Abstract

Surgical treatment should to be proposed in lumbar spinal stenosis, when well conducted conservative treatment is insufficient (severe pain and/or neurologic involvement). The goal of the treatment is to enlarge the canal: decompression of the dura mater in case of central stenosis and, radicular decompression in case of lateral stenosis. Two opposing techniques can be used: the lamino-arthrectomy and the recalibration. We describe the lamino-arthrectomy techniques, results and complications about 202 operated cases. The classic laminectomy is a posterior resection, with a partial arthrectomy (to release the symptomatic root involved by degenerative arthritic changes in zygapophyseal joints) and a systematic exploration of the posterior vertebral body. In the „lobster shell” technique, the laminectomy is conducted on several levels with a jigsaw. The others gestures are identical to the classic laminectomy.
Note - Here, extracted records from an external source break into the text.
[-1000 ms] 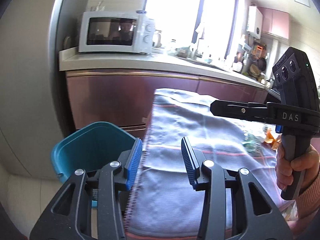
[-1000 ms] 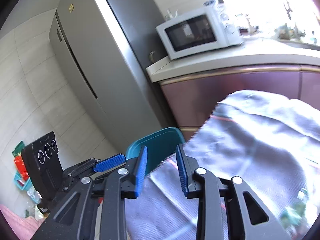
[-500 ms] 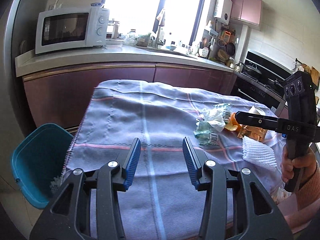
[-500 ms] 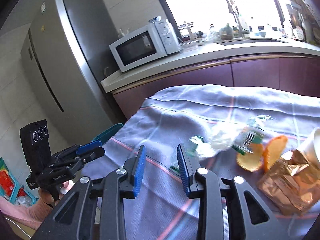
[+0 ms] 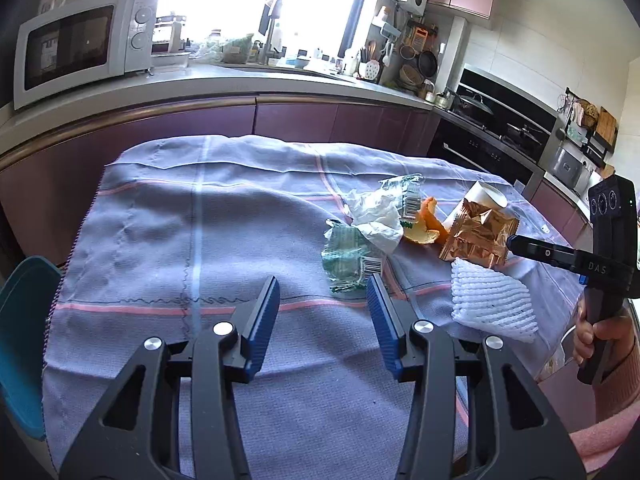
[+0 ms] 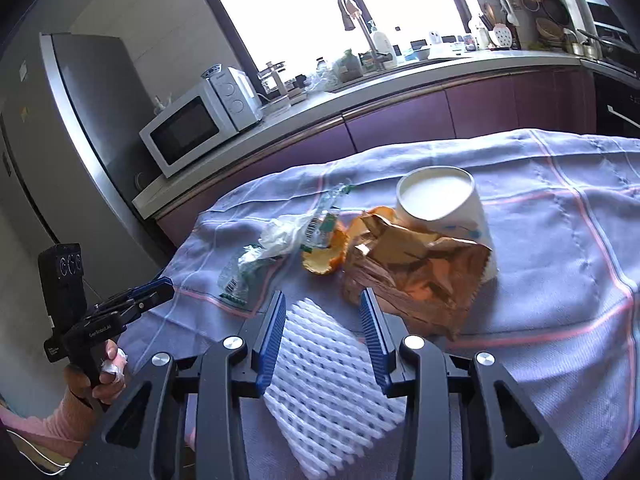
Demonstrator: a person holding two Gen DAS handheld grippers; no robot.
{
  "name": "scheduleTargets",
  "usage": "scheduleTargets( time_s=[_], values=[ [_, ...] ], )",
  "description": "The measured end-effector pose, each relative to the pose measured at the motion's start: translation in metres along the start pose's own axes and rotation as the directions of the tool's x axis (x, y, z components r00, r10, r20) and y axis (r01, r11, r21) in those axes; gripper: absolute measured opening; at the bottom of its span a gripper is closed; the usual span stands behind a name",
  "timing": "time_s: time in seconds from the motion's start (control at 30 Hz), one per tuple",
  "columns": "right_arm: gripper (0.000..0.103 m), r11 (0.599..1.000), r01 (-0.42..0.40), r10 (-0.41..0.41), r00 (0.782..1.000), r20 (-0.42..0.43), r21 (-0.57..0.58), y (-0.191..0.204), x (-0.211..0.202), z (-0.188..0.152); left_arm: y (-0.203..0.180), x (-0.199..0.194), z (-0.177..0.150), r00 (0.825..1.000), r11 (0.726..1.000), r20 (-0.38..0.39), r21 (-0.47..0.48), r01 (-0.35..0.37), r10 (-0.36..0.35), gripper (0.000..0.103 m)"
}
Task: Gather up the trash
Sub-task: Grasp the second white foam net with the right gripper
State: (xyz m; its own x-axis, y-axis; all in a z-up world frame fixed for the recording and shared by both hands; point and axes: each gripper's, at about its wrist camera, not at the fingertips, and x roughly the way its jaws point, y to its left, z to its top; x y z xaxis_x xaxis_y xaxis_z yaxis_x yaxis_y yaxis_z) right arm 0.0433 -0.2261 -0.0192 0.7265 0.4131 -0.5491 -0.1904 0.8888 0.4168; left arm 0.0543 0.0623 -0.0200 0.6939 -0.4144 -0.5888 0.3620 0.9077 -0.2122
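Observation:
Trash lies on the grey-blue tablecloth (image 5: 192, 240): a green clear wrapper (image 5: 350, 258), a crumpled white tissue (image 5: 376, 216), orange peel (image 5: 426, 230), a gold foil bag (image 5: 476, 236), a white paper cup (image 6: 440, 200) and a white foam net (image 6: 324, 364). My left gripper (image 5: 323, 304) is open and empty, just short of the green wrapper. My right gripper (image 6: 323, 320) is open, its jaws on either side of the foam net's far corner, above it. A teal bin (image 5: 20, 336) stands off the table's left edge.
A kitchen counter with a microwave (image 5: 80, 46) and a sink runs behind the table. A fridge (image 6: 92, 128) stands at its left end. An oven and hob (image 5: 492, 136) are at the back right. The cloth's left half is bare.
Both grippers swung from the teal bin to the right, over the table, and now face the trash pile. Both stayed open and empty.

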Motion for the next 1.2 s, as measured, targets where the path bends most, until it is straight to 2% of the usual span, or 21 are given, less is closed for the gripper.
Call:
scheduleTargets(
  time_s=[0.27, 0.37, 0.67, 1.1, 1.2],
  values=[
    [0.041, 0.996, 0.031, -0.029, 0.999, -0.024, 0.085, -0.026, -0.007, -0.022, -0.014, 0.034, 0.01, 0.998, 1.0, -0.055, 0.008, 0.018, -0.017, 0.045],
    [0.047, 0.992, 0.018, -0.015, 1.0, -0.024, 0.124, -0.036, -0.01, -0.029, -0.015, 0.045, 0.012, 0.997, 1.0, -0.078, 0.001, 0.012, -0.012, 0.045],
    [0.049, 0.988, -0.028, 0.034, 0.999, -0.039, 0.155, -0.04, -0.009, -0.04, -0.02, 0.067, 0.018, 0.989, 1.0, -0.15, 0.001, -0.007, 0.007, 0.045],
    [0.047, 0.986, -0.075, 0.082, 0.996, -0.044, 0.149, -0.029, -0.003, -0.045, -0.025, 0.086, 0.02, 0.976, 0.998, -0.21, -0.033, 0.045, -0.051, 0.042],
    [0.04, 0.984, -0.088, 0.097, 0.994, -0.048, 0.154, -0.029, -0.001, -0.046, -0.029, 0.083, 0.019, 0.979, 0.999, -0.2, -0.023, 0.042, -0.045, 0.04]
  ],
)
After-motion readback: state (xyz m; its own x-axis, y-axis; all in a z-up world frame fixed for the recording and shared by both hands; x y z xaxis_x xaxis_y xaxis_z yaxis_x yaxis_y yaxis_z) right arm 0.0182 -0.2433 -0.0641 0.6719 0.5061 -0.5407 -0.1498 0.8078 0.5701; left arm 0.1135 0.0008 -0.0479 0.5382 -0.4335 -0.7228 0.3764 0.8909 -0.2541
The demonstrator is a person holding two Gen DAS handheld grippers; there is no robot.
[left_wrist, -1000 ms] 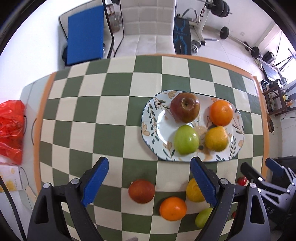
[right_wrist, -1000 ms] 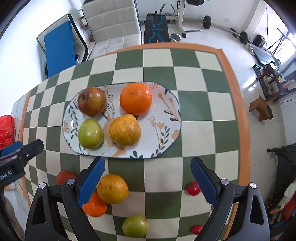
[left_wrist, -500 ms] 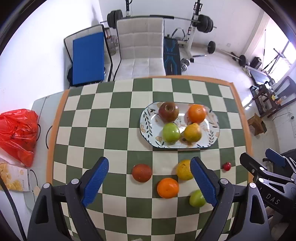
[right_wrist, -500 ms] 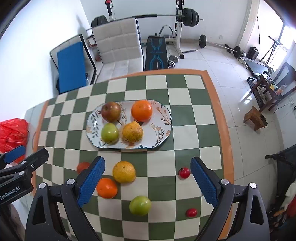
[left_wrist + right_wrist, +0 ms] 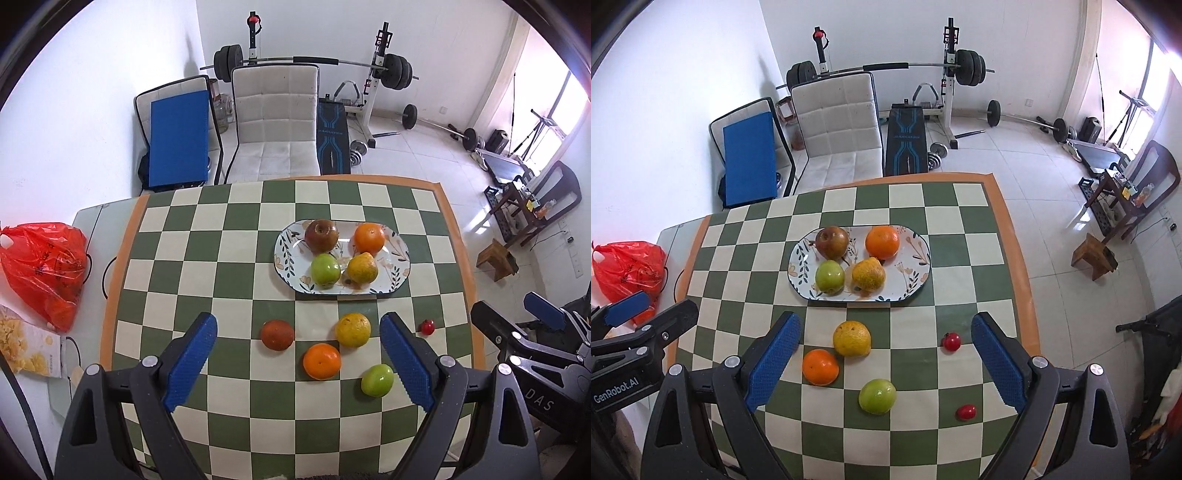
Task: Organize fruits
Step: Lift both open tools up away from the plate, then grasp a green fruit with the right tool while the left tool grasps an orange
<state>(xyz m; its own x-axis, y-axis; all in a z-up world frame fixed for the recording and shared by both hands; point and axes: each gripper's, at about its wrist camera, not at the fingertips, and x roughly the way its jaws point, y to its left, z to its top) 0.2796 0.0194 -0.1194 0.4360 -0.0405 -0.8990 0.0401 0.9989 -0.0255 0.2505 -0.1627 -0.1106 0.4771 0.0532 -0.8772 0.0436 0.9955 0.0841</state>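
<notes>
A floral oval plate (image 5: 395, 266) (image 5: 918, 264) on the checked table holds a red apple (image 5: 321, 235), an orange (image 5: 369, 238), a green apple (image 5: 325, 270) and a yellow citrus (image 5: 362, 268). Nearer me, loose on the cloth, lie a dark red fruit (image 5: 277, 334), a yellow citrus (image 5: 851, 338), an orange (image 5: 820, 367), a green apple (image 5: 877, 396) and two small red tomatoes (image 5: 951, 341) (image 5: 966, 412). My left gripper (image 5: 298, 325) hangs open and empty high above the loose fruit. My right gripper (image 5: 886, 323) is also open and empty, to its right.
A red plastic bag (image 5: 44, 266) and a snack packet (image 5: 26, 347) lie off the table's left edge. A white chair (image 5: 277, 122), a blue mat (image 5: 177, 140) and a weight bench (image 5: 907, 136) stand beyond the far edge. A wooden stool (image 5: 1095, 256) is on the floor at right.
Both grippers have risen and drawn back from the table, so the plate and fruit look smaller and more of the room shows. No fruit has moved.
</notes>
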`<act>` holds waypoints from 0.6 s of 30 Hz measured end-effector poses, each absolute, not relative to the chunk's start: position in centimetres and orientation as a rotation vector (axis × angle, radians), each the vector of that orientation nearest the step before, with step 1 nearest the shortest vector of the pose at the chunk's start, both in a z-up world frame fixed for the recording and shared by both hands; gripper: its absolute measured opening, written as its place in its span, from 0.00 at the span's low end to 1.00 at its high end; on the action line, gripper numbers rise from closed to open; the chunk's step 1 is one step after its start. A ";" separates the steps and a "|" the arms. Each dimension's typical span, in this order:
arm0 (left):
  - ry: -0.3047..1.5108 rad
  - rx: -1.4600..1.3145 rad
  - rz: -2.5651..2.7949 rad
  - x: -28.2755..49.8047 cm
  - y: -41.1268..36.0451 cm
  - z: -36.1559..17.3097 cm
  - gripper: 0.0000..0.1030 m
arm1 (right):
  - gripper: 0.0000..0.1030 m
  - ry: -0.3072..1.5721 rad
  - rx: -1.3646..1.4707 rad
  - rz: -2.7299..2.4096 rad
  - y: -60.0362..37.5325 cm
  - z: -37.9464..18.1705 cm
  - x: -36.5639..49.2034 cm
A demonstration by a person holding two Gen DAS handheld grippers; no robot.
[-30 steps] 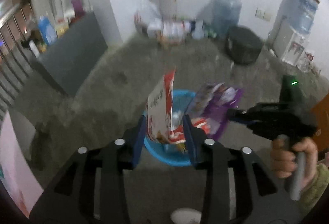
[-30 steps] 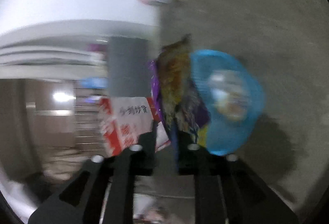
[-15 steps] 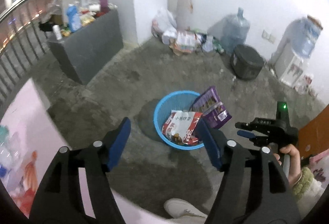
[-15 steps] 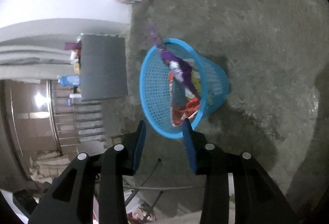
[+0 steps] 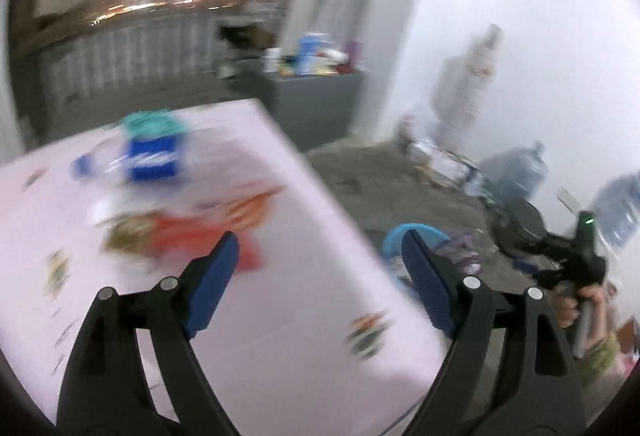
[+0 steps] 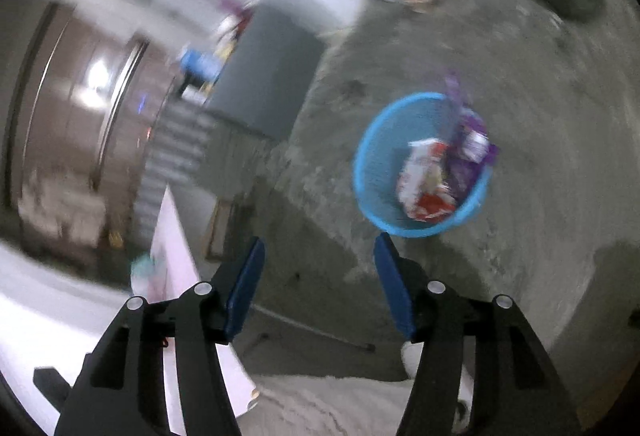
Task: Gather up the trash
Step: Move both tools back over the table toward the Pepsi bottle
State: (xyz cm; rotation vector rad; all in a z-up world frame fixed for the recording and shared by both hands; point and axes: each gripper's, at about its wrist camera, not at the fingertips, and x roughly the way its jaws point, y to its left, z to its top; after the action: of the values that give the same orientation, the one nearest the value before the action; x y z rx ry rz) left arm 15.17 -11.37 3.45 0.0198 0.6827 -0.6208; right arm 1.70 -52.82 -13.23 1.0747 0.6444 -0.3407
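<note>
Trash wrappers, one red-and-white (image 6: 424, 180) and one purple (image 6: 470, 152), lie inside a round blue mesh plastic basket (image 6: 374, 164) on the grey concrete floor (image 6: 540, 84). Left of it stand a pink-clothed table (image 5: 248, 316) with blurred litter and a grey cabinet (image 6: 272, 76). Both the left gripper (image 5: 320, 276) and right gripper (image 6: 318, 278) have just been opening, jaws wide and empty; the basket sits well beyond them.

dim indoor light | heavy motion blur (both views) | fisheye-bent, dark-vignetted edges
</note>
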 end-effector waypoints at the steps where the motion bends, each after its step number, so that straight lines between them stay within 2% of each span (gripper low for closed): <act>1: 0.690 0.006 -0.584 15.4 -9.7 3.2 0.76 | 0.56 0.664 1.026 -0.319 -51.8 -12.1 2.9; 9: 0.671 -0.142 -0.396 18.4 -0.2 3.1 0.76 | 0.56 0.768 0.713 -0.075 -41.8 -5.5 14.1; 18: 0.679 -0.262 -0.425 22.6 1.7 2.0 0.74 | 0.56 0.806 0.476 0.231 -31.3 0.6 30.0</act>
State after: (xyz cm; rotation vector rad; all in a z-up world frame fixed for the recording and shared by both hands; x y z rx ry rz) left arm 22.63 1.66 2.03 -0.2618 0.6789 -0.4254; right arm 30.01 -31.32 0.60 0.4755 0.8061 0.2312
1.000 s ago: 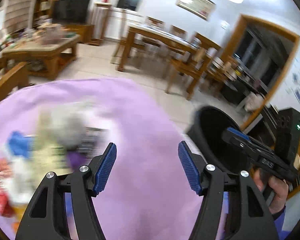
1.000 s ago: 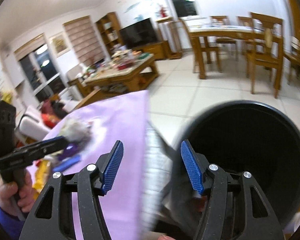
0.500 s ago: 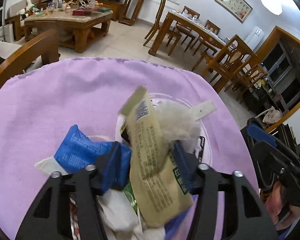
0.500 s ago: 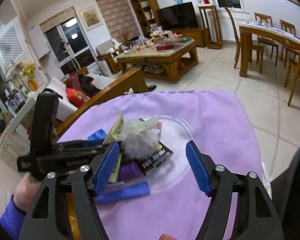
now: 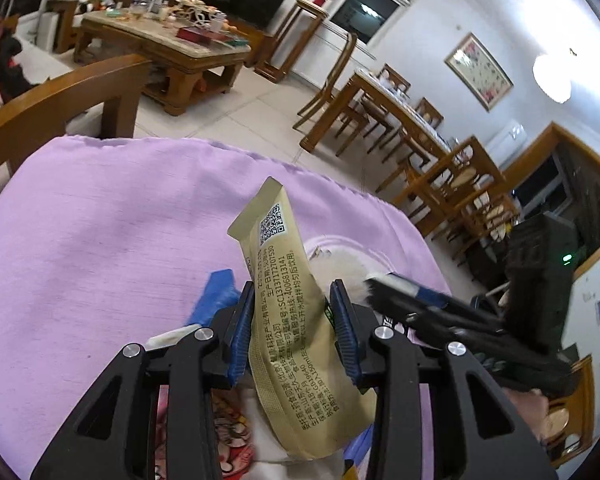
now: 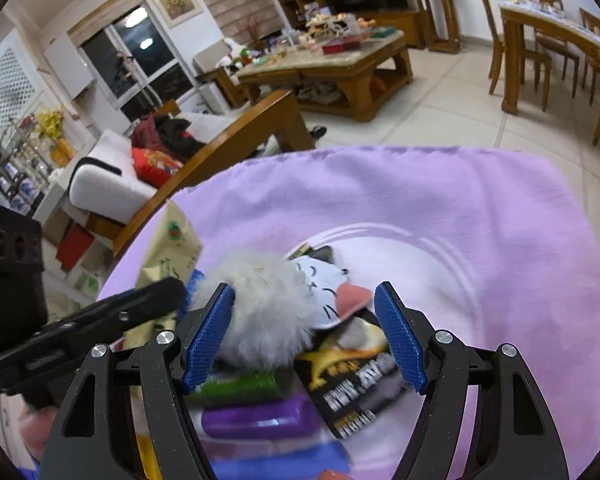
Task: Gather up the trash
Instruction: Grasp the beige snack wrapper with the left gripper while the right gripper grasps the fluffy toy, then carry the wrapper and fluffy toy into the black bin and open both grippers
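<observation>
- The tan paper sachet printed with black text and a QR code (image 5: 290, 320) now stands upright between the left gripper (image 5: 294, 332), both blue pads pressed narrow against its sides; a second ago those fingers were wide apart over bare cloth, and half a second ago they were only closing round it.
- So the grasp looks made. I'd judge the sachet is ready to be lifted off the pile, though from here I can't tell whether its lower end has already left the heap.
- Just under and beside it lies the rest of the trash: a crumpled blue wrapper (image 5: 216, 294), a white fluffy ball (image 6: 260, 312) with a white paper cat face (image 6: 326, 290) against it, a black foil packet with yellow lettering (image 6: 356, 384) and a purple tube-shaped wrapper (image 6: 260, 420).
- The right gripper (image 6: 304, 340) has swung across from the bin to this pile. Its fingers are spread wide, straddling the fluffy ball and cat face, the left pad near or touching the fluff, holding nothing.
- That reads to me as a second pick being lined up while the first is carried off.
- All of it sits on a lilac cloth covering a table (image 5: 100, 232), with a clear round plate (image 6: 440, 248) showing under the heap.
- The black bin seen a second ago is out of both views now, so the sachet must travel back toward the right side.
- Beyond are a wooden coffee table (image 6: 340, 64) and dining chairs (image 5: 452, 176).
</observation>
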`<state>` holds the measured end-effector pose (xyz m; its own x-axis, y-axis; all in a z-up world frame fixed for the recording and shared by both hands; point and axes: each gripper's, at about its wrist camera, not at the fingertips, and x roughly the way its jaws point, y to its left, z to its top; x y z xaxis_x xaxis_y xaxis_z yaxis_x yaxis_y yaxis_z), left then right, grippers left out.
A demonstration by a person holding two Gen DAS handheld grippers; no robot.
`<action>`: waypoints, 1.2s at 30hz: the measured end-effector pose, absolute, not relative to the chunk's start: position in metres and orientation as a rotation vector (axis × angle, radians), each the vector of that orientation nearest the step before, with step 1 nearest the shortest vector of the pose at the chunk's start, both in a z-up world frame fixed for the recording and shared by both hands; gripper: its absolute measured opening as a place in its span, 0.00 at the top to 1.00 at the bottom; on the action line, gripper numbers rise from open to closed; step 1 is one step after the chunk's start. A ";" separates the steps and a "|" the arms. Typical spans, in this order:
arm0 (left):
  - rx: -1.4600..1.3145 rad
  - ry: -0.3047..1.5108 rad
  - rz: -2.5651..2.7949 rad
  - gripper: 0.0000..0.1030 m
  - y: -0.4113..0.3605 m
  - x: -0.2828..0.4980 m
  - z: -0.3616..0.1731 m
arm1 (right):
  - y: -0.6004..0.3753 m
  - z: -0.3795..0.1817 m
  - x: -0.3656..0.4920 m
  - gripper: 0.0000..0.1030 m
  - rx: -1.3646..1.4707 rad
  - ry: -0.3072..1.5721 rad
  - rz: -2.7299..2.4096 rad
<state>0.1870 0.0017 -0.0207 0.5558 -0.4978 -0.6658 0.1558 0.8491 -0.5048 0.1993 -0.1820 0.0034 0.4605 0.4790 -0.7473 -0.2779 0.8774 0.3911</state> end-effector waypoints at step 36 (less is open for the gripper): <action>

The complications were of three types; during surgery (35 dura mater gaps, 10 radicular injuries), early post-operative (2 non compressive haematomas reoperated in two cases, 6 infections, 4 roots involvement and 4 paraplegias) and the latest complications (11 destabilisations, 4 recurrences). The results were good in 86,2% of the series (most of oldest patients) and, 71,4% of the patients regained normal locomotion. The posterolateral arthrodesis is discussed, with osteosynthesis by plates and pedicle screws technique described by R. Roy-Camille. The results prove the surgical efficiency of extensive lamino-arthrectomy in symptomatic narrow lumbar canal. The efficiency on lumbago and neurologic deficit is less.